Failure rates (first year)
- Perfect use: Nulliparous:9% Parous:20%
- Typical use: Nulliparous:12% Parous:24%

Usage
- Reversibility: Immediate
- User reminders: ?

Advantages and disadvantages
- STI protection: No
- Benefits: May be inserted 12–24 hours before intercourse
- Risks: yeast infection, rarely toxic shock syndrome

= Contraceptive sponge =

Birth control device

The contraceptive sponge is a contraceptive which combines barrier and spermicidal methods to prevent conception. Sponges work in two ways. First, the sponge is inserted into the vagina, so it can cover the cervix and prevent any sperm from entering the uterus. Secondly, the sponge contains spermicide.

== Use ==
The sponges are inserted vaginally prior to intercourse and must be placed over the cervix to be effective.

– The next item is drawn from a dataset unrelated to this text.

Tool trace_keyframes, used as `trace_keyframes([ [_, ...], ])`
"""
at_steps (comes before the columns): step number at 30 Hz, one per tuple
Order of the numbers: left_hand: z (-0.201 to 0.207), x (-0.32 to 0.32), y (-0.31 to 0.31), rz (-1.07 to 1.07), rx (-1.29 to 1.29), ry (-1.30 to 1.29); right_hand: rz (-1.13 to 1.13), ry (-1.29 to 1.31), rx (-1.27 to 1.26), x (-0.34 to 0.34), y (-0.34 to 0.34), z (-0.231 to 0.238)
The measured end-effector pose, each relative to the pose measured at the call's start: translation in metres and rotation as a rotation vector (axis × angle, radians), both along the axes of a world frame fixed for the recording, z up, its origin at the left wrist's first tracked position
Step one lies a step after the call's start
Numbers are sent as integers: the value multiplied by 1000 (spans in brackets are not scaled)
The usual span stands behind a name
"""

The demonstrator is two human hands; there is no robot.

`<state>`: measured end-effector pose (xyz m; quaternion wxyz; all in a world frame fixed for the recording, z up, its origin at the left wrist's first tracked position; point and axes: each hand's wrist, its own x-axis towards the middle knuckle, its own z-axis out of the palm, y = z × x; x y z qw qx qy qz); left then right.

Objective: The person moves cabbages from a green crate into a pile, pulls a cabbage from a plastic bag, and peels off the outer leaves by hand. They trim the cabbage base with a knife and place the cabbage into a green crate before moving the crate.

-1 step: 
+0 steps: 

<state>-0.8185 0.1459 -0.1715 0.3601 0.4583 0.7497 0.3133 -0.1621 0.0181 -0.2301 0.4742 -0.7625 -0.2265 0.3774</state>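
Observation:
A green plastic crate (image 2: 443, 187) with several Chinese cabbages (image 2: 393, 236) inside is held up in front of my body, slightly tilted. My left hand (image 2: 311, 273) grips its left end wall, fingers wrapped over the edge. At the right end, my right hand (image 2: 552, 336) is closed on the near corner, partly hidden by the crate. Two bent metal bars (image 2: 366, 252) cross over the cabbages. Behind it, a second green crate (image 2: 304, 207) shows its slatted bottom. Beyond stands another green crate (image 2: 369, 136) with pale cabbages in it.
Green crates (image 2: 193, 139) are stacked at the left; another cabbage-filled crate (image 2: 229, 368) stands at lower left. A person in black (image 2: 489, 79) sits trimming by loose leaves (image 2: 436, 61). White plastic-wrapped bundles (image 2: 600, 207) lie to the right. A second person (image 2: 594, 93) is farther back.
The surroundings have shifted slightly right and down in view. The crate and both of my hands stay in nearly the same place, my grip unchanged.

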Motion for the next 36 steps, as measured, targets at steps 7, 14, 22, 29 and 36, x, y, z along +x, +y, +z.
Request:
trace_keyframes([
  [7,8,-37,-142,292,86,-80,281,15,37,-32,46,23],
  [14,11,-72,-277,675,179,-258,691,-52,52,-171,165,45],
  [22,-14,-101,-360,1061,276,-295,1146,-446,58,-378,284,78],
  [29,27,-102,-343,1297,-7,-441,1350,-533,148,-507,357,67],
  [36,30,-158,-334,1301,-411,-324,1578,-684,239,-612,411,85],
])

Sponges provide no protection from sexually transmitted infections. Sponges can provide contraception for multiple acts of intercourse over a 24-hour period, but cannot be reused beyond that time or once removed.

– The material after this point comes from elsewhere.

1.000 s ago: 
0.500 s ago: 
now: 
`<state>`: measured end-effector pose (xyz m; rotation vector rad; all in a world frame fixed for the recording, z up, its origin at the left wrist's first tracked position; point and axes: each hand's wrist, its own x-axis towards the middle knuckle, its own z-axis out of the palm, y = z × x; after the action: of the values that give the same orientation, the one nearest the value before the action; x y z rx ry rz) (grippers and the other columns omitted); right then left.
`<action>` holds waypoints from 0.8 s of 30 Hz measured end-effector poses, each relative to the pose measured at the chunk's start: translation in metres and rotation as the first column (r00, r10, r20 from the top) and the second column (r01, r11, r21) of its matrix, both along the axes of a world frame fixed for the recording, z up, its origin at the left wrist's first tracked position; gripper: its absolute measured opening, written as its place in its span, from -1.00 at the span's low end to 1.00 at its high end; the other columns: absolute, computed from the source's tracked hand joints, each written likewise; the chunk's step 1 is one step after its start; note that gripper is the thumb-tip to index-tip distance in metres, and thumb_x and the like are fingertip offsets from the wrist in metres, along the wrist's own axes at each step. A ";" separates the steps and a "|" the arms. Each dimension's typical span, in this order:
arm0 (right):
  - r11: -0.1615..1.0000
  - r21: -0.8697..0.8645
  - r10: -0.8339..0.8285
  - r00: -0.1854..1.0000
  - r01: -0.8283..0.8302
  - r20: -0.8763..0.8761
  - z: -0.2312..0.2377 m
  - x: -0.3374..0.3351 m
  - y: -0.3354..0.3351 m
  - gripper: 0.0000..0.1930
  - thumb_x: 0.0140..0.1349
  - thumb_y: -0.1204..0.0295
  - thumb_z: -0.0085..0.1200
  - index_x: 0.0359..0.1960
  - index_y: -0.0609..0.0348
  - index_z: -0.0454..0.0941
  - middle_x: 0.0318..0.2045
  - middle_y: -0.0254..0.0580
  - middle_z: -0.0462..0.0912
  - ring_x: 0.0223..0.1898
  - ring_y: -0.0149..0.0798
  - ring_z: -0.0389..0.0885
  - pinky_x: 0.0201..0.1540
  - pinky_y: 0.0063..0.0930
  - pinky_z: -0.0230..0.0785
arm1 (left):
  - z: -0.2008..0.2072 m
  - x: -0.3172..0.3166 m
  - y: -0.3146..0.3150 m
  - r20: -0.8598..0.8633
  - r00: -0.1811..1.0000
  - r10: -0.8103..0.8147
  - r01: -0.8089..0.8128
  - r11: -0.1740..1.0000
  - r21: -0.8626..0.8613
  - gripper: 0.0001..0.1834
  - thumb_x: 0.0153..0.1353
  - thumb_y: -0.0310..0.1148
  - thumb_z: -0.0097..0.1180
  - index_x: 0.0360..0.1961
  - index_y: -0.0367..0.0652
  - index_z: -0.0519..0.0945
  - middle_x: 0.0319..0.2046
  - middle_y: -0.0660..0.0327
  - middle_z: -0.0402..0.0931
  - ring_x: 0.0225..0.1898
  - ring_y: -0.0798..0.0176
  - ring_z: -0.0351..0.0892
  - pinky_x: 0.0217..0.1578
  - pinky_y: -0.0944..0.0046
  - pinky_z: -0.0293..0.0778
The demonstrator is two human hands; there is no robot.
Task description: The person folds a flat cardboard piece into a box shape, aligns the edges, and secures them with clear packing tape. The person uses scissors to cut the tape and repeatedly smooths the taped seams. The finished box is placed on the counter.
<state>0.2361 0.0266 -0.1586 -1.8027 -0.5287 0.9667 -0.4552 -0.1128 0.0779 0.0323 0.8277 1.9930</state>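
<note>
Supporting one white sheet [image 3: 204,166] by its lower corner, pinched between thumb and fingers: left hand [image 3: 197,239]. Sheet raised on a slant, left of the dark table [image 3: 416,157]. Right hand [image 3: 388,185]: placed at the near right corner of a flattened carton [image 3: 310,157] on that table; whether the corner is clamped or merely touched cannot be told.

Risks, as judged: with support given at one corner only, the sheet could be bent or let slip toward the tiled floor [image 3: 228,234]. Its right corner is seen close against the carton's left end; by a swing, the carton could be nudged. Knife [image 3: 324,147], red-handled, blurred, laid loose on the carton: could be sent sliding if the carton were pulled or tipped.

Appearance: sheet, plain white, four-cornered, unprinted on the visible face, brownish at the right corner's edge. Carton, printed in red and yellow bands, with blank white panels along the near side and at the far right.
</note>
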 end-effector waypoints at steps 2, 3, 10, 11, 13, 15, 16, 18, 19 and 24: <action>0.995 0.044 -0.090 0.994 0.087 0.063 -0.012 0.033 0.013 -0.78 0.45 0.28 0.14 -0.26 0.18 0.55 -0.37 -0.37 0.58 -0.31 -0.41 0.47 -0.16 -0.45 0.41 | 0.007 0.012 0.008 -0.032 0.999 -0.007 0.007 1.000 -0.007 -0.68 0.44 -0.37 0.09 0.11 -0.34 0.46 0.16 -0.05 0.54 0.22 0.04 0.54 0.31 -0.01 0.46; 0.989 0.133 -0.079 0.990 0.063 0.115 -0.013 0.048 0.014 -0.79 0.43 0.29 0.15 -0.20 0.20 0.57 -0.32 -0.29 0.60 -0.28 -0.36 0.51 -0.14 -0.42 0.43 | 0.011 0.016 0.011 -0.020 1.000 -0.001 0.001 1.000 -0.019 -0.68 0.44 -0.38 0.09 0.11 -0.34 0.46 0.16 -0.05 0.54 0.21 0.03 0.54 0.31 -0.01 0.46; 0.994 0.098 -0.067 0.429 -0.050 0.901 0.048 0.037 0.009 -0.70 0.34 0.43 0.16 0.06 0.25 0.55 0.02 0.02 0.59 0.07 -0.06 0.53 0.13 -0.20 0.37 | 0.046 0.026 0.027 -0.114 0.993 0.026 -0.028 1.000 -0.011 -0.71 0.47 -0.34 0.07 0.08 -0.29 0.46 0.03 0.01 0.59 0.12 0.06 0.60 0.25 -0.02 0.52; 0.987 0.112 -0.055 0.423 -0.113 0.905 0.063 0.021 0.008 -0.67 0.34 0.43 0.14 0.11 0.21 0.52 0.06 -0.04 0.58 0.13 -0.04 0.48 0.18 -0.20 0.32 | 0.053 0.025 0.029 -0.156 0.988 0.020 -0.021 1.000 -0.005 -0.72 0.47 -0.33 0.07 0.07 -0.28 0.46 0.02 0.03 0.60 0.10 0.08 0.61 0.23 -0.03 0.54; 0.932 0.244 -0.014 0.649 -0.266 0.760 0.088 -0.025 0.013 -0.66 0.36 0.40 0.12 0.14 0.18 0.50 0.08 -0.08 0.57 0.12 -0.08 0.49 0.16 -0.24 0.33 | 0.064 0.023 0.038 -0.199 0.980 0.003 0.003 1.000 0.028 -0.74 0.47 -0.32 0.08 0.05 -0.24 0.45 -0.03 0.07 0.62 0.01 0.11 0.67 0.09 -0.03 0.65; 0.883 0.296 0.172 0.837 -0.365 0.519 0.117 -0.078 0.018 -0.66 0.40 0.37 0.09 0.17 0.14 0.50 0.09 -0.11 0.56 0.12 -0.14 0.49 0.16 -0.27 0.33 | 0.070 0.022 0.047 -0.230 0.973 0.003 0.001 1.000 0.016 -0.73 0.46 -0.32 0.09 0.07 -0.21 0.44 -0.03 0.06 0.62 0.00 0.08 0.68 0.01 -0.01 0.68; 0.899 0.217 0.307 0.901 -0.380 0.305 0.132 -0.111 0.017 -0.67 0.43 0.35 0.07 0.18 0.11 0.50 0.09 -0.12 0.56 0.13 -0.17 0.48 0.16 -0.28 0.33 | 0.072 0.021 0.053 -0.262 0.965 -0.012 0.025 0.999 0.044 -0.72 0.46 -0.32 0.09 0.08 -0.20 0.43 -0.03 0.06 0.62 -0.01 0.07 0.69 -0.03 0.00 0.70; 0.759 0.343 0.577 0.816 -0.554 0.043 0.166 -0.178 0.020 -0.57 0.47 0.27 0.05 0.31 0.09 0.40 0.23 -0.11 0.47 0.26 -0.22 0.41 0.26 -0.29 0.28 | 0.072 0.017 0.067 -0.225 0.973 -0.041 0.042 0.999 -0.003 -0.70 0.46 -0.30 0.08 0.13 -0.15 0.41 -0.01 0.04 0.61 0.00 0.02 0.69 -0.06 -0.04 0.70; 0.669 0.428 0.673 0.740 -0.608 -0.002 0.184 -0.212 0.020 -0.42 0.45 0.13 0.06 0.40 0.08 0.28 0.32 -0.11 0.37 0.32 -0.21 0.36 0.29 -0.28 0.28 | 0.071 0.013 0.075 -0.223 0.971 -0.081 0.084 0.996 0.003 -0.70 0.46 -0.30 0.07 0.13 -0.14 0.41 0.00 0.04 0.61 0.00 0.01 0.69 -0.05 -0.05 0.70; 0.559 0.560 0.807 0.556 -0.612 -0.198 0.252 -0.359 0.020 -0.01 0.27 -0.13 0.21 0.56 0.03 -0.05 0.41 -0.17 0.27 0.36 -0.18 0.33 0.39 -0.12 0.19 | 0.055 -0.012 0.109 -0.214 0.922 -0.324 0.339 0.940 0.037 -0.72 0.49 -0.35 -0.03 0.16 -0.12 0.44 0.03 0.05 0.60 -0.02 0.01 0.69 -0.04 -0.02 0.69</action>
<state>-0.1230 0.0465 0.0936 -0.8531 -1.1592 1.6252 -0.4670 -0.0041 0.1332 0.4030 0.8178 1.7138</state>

Sponges are a physical barrier, trapping sperm and preventing their passage through the cervix into the reproductive system. The spermicide is an important component of pregnancy prevention.

==Effectiveness==
The sponge’s effectiveness is 91% if used perfectly by women who have never given birth, and 80% if used perfectly by women who have given birth at least once. Since it is hard to use the sponge perfectly every time having vaginal sex, its real effectiveness can be lower, and it is advised to combine sponges with other birth control methods, like withdrawal of penis before ejaculation or condoms.

==Side effects==
People sensitive to Nonoxynol-9, an ingredient in the spermicide used in the sponge, may experience unpleasant irritation and may face increased risk of sexually transmitted infections. Sponge users may have a slightly higher risk of toxic shock syndrome.

==In popular culture==
Shortly after they were taken off the U.S. market, the sponge was featured in an episode of the sitcom Seinfeld titled "The Sponge". In the episode, Elaine Benes conserves her remaining sponges by choosing to not have intercourse unless she is certain her partner is "sponge-worthy".